CALEB FEMI: EXCERPTS OF JOURNAL ENTRIES

 

Caleb Femi — poet, film-maker, photographer, and London's first young people's laureate in 2016 — shares extracts from his own haunting diary entries, written the night of Grenfell and two nights in the subsequent months.

 
 

14th June 2017 This morning, I wake up to the tweets and posts about a burning tower. I am reading the posts as if they are in real time: 11pm “that estate next to...” , 1am “this is horri...”. I am watching it in the present, from the future. People are burning and dying and I am in the future, stuck. And so I do what the helpless do when they first realise they are helpless, I cry. I cry and keep scrolling, watching more videos and the tears smudge my sight so I can only hear the people and the night. The screen of my phone bends away from me. Stop, I can't show you more. But I force it to because I can’t sit alone with this grief. (In the present, every time I write grief on my phone it auto- correct asks if I mean Grenfell, have I written Grenfell enough times it has registered it as a familiar word or is this how collective mourning works). My mind is a rolodex of all the fires I have seen on the estate I grew up in, but I think, this will be it surely, this is the turning point where everything changes, where people will listen and laws will change and trucks will come loaded with solutions. (I am in the future and nothing has). What is there left to do, I am learning the map of hate like I am learning the map of a lover. I know now what is means to truly hate. But I do not know who I hate: is it the man who commented ‘I would actually feel bad for him if he didn’t sound like such a roadman...' under a news clip where a resident boy talks about losing his friends and neighbours, demanding answers from the Government? Or is it the Government or is it the News channels sap- ping on the ripe mourning fruits of the poor?

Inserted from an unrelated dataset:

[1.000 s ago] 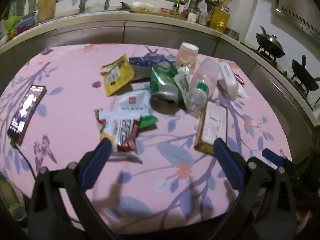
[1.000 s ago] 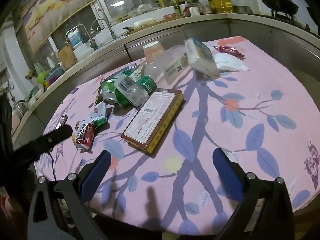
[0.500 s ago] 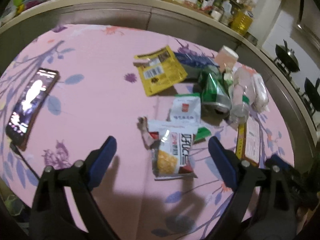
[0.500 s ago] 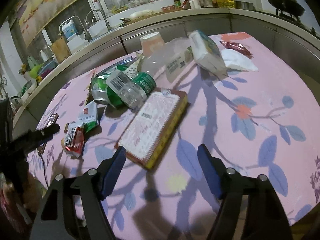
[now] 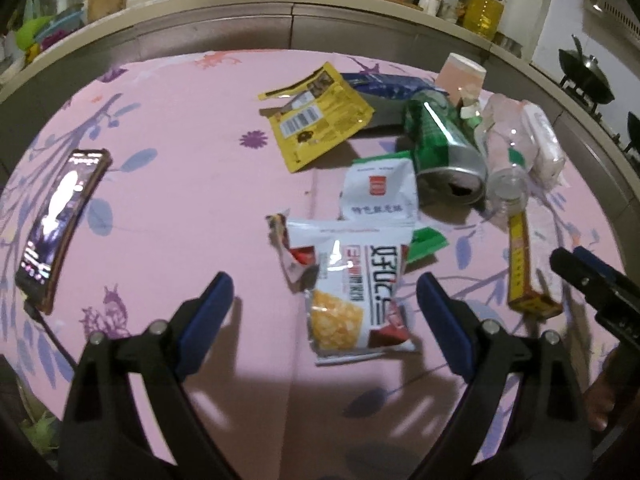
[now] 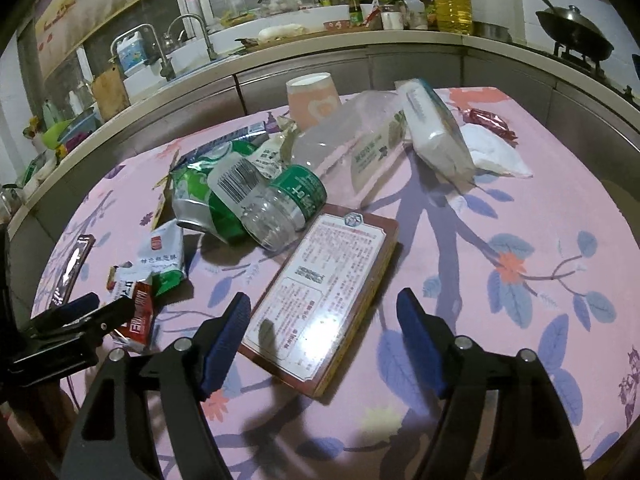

3rd September 2017 There are many nights where I have dreams that the Earth rolled her oceans over and decided to start again and as I sunk into her waters I think, good for you. They have learnt to make a business out of tragedy, and now even death is powerless. In another clip, there is a black guy talking about how he almost died in the fire and how a little boy, an immigrant man and others died in the smoke and I am angry that people get to see this, people who don't give a shit get to see this, get to listen to his trauma like pub chatter.

16th October 2017 My people, my poor people, my browner people, my other people who are not seen as people, they do not inspire moral shame in those who govern this place, this is a song I have come to know too well. If those in the higher seats of the high places don’t note Grenfell as a mass murder, as gross incompetence, as a final warning, as regression of Humanity then they should, (at the very least, since they all watched it from their windows) take note of the nature of a spreading fire: if the bottom burns then surely with time the top too will succumb to the flames.